Dual funds can prevent estate tensions

super estate planning

Dual super funds can be used to separate assets in estate planning for a blended family and to ensure benefits go where they are intended.

SMSF trustees who have remarried and may be facing estate planning issues between their new partner and their adult children should consider the use of two super funds to separate the benefits that are earmarked for the different parties, an SMSF adviser has suggested.

Cooper Partners financial services director and head of SMSF and succession Jemma Sanderson said a key decision SMSF trustees needed to consider was where they wanted their money to go at the time of death and to settle that issue before they were unable to act upon it.

“Estate planning in the lead-up to someone’s passing is important.
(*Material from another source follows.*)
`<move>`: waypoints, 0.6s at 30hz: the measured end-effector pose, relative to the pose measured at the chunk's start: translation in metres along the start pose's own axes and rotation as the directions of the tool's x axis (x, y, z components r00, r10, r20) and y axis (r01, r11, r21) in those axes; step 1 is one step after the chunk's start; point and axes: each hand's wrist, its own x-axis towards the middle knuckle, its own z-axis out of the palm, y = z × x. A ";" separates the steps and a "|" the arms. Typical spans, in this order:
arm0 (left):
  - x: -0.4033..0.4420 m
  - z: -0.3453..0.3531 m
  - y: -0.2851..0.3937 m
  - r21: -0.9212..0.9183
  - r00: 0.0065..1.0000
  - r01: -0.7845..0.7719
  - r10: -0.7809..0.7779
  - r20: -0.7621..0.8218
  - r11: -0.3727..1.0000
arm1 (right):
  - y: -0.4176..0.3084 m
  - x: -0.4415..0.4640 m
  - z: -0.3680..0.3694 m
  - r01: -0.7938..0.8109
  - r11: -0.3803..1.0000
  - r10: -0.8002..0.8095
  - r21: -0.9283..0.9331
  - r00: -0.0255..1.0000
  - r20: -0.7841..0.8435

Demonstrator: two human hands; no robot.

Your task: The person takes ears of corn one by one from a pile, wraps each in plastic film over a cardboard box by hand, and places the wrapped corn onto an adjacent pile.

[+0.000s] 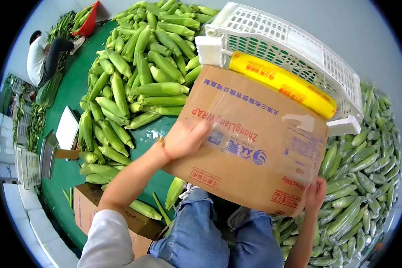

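A yellow roll of plastic wrap (pixel 281 82) is mounted between two white foam blocks at the far edge of a printed cardboard box (pixel 236 178). Clear plastic wrap (pixel 216 100) stretches from the roll over the cardboard, showing as creases and shine. My left hand (pixel 193 135) is closed in a fist over the left part of the cardboard, gripping the wrap's edge. At the cardboard's near right corner, my right hand (pixel 315 194) is closed, its fingers pinching the film's other side. No corn lies on the cardboard.
Unwrapped corn ears (pixel 161 67) are heaped at left and ahead. Wrapped corn (pixel 362 178) is piled at right. A white plastic crate (pixel 290 35) stands behind the roll. At left are a scale (pixel 49 149) and an open carton (pixel 87 201). Another person (pixel 42 58) sits farther off.
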 end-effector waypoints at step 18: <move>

The question of who do they want to get their money is just the first question and then we can put in place the rest of the pieces,” Sanderson said.

She said SMSF trustees often had strong views on the actions they wanted to achieve via their funds, but these had to align with where they wanted any benefits to go and in situations where someone could contest their estate, such as a blended family, care was needed in implementing those actions.

Addressing attendees at The Tax Institute’s Tax Summit in Sydney, she said her firm had developed a strategy of using two superannuation funds – one set up for the benefit of a member’s spouse and one for the benefit of their children.

“The spouse and their partner are in the first fund and are running it and it can have a reversionary pension or be in accumulation phase, but it’s set up for their benefit only,” she noted.

“The kids’ fund will have the children in there with the parent running it – subject to the four-member limit – so when the parent dies, those children are already in there making decisions.

“A binding death benefit nomination may pay the benefit to the kids from that side of things and the kids don’t have to interact with the spouse, and that can be a game changer.”

Separate funds would also allow a trustee to manage tax and business issues that differed between the married partners and the adult children, she said.

“The kids’ fund can have the accounts with the higher tax-free components in them if you want to manage that aspect of things, and the other benefit is where the kids are involved in the family business and one of the assets is the business property,” she said.

“A trustee might not want any interaction between their new spouse and the first children because the business is being run separately by them and having the property sitting in the second fund can mitigate issues there as well.”